• **Aim of the task**:
Wherever "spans" shows up in the records below, copy the whole line.

• **Records shown**:
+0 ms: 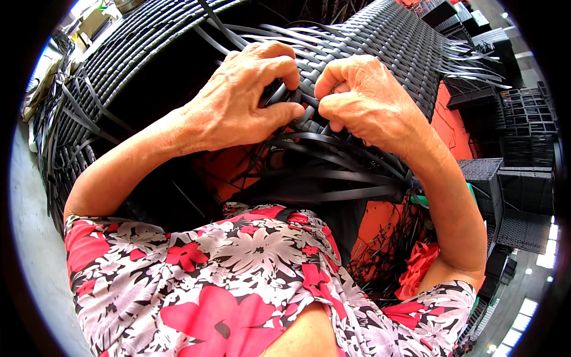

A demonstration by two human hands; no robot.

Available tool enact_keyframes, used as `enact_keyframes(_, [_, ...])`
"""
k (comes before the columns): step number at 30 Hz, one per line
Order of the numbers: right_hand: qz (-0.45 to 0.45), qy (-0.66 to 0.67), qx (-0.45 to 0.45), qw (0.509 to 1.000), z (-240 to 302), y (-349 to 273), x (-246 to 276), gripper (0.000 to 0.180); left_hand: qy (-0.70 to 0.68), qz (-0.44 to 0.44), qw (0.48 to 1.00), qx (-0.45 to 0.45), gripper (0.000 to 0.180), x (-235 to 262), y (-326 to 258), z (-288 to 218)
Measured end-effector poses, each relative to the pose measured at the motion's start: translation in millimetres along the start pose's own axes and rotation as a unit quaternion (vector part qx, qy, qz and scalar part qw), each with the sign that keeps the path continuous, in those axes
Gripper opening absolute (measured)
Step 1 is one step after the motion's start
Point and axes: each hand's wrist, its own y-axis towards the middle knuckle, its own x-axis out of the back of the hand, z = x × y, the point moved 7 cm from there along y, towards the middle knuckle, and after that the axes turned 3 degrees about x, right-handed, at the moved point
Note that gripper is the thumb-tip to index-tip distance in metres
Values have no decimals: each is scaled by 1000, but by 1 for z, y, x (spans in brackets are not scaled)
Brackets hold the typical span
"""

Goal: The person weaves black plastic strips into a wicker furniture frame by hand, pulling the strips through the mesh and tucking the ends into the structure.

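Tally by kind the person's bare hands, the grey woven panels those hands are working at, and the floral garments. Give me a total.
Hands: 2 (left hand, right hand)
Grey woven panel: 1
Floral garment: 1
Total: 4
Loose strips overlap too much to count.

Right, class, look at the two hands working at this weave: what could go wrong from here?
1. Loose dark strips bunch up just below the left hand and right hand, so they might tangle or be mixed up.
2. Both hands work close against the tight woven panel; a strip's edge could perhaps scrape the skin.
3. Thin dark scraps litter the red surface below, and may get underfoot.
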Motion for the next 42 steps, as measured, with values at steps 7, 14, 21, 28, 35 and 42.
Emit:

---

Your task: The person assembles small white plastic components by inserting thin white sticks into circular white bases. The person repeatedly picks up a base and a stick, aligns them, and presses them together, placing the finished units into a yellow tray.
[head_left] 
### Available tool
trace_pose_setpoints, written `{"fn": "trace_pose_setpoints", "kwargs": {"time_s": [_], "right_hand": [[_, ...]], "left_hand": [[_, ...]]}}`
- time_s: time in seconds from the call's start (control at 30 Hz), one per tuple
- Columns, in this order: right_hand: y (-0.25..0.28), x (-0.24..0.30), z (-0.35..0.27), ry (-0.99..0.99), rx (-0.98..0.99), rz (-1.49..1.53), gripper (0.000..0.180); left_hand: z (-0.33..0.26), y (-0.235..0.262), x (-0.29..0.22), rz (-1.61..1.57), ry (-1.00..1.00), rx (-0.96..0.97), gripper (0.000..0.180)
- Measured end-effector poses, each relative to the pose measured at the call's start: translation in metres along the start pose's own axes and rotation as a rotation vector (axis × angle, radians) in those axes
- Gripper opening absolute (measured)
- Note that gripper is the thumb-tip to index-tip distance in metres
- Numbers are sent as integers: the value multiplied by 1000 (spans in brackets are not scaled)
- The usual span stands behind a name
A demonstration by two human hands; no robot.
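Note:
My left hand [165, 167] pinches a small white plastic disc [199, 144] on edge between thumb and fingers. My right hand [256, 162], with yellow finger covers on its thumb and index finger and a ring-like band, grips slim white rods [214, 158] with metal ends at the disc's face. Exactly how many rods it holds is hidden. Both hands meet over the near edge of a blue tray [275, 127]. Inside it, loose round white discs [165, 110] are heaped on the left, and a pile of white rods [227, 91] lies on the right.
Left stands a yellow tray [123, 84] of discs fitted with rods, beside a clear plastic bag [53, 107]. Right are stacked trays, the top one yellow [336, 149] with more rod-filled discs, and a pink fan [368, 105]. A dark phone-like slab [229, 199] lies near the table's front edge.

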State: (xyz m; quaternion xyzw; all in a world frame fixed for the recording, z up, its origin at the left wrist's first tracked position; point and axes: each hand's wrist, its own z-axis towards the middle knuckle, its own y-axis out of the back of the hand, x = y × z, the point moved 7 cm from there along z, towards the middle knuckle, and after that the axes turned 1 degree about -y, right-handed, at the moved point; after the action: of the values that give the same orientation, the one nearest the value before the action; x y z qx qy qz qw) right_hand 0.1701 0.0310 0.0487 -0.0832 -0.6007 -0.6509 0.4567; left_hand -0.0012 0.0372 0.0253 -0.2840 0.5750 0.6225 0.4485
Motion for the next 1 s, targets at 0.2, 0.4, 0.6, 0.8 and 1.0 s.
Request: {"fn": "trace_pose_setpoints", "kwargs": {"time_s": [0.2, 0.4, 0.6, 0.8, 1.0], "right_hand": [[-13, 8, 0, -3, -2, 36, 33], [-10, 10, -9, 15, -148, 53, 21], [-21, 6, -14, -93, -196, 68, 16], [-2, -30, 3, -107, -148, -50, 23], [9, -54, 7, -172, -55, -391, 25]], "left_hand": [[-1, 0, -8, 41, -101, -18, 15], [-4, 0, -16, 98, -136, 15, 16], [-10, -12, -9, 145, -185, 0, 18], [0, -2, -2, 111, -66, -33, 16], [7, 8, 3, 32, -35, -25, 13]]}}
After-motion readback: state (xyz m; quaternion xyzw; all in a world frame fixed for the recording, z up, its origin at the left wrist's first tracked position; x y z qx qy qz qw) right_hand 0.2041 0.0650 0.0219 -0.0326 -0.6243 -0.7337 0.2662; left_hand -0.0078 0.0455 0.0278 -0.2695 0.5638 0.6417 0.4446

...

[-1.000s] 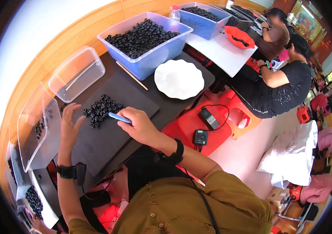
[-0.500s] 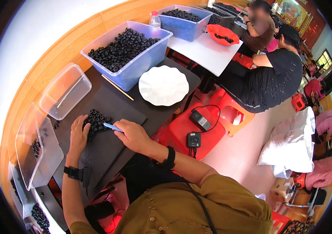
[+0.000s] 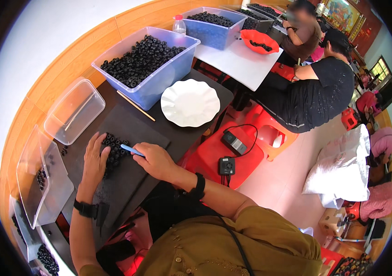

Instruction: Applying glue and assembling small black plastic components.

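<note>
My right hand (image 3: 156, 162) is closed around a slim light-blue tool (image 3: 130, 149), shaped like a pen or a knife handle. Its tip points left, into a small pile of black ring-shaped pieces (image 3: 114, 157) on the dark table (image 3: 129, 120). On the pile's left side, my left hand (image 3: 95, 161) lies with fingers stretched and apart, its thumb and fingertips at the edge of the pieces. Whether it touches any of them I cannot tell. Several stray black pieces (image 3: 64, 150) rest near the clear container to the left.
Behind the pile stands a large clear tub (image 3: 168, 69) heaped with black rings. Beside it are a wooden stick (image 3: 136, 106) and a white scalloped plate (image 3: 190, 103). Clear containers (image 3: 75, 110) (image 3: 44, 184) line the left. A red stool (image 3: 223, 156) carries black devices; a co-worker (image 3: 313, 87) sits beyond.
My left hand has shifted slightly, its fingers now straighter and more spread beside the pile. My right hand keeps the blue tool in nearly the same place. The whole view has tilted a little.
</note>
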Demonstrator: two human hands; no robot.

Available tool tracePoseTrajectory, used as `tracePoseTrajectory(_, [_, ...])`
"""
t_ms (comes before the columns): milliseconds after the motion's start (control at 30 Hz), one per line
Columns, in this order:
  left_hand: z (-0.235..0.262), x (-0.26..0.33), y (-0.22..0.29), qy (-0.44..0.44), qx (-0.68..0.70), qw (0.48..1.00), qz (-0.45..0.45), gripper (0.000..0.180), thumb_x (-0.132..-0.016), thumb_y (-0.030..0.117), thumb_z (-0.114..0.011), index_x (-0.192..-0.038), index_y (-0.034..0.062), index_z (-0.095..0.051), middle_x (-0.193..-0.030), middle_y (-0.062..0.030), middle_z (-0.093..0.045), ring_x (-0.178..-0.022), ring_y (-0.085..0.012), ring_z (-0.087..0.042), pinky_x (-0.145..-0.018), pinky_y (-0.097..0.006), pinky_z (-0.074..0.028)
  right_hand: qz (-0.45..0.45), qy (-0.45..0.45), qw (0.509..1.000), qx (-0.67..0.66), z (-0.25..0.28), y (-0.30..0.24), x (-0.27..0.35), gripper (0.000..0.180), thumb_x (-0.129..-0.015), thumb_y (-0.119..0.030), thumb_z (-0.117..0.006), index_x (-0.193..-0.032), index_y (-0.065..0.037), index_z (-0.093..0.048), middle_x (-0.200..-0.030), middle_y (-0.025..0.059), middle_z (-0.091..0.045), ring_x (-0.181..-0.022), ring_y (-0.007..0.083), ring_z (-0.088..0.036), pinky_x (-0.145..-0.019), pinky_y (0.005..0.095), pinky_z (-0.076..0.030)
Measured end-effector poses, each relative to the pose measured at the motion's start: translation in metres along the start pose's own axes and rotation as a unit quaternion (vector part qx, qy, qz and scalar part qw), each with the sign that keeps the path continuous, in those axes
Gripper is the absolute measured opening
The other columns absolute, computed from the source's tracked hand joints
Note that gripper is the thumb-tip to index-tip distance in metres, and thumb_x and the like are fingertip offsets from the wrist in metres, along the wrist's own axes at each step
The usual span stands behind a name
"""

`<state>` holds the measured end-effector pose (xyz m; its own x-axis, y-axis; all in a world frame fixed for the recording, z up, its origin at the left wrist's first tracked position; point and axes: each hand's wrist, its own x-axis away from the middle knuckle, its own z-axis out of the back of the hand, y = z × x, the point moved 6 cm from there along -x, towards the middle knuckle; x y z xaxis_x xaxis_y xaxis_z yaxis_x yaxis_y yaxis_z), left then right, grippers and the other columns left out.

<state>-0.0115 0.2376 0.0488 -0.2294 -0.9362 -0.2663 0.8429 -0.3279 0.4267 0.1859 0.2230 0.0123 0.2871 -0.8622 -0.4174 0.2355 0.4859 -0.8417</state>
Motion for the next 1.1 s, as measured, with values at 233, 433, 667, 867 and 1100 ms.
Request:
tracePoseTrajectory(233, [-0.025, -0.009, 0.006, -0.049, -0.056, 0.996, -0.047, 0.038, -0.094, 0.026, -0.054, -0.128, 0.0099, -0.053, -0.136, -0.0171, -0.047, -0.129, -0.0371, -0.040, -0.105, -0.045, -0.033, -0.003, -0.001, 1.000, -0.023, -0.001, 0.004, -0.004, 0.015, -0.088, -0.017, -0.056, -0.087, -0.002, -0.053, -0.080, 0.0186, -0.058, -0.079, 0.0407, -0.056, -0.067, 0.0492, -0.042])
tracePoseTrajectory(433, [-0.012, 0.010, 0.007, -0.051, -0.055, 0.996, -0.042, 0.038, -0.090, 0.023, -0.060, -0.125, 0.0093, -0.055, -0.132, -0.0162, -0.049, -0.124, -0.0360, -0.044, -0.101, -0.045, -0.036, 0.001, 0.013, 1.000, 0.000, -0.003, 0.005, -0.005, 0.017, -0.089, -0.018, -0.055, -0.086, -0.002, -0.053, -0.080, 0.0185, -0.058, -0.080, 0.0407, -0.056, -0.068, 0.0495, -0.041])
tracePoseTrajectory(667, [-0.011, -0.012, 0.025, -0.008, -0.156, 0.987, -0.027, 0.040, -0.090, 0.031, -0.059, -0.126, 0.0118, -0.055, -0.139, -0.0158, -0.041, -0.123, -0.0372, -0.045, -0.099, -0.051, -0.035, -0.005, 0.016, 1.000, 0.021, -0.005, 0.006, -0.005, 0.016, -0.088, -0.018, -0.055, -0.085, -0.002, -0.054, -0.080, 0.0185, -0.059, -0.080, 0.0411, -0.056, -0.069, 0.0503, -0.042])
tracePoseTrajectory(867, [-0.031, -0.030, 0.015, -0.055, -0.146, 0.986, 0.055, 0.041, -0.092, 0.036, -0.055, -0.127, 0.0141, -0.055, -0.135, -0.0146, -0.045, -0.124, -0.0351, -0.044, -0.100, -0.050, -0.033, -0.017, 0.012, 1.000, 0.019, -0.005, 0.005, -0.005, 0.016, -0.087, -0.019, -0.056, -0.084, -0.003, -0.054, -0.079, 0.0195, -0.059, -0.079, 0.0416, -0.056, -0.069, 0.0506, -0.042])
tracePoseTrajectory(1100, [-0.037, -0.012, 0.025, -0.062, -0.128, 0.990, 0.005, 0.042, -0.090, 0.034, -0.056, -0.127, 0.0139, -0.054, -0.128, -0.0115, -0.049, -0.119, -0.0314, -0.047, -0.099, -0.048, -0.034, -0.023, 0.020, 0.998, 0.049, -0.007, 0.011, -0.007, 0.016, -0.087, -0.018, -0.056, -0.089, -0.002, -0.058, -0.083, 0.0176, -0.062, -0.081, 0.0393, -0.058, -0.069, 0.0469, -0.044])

• **Answer for this exercise**:
Values have no decimals: each is scaled by 1000, but by 1 for z, y, x (spans in brackets are not scaled)
- Numbers are sent as integers: the value multiplied by 1000 (spans in brackets are not scaled)

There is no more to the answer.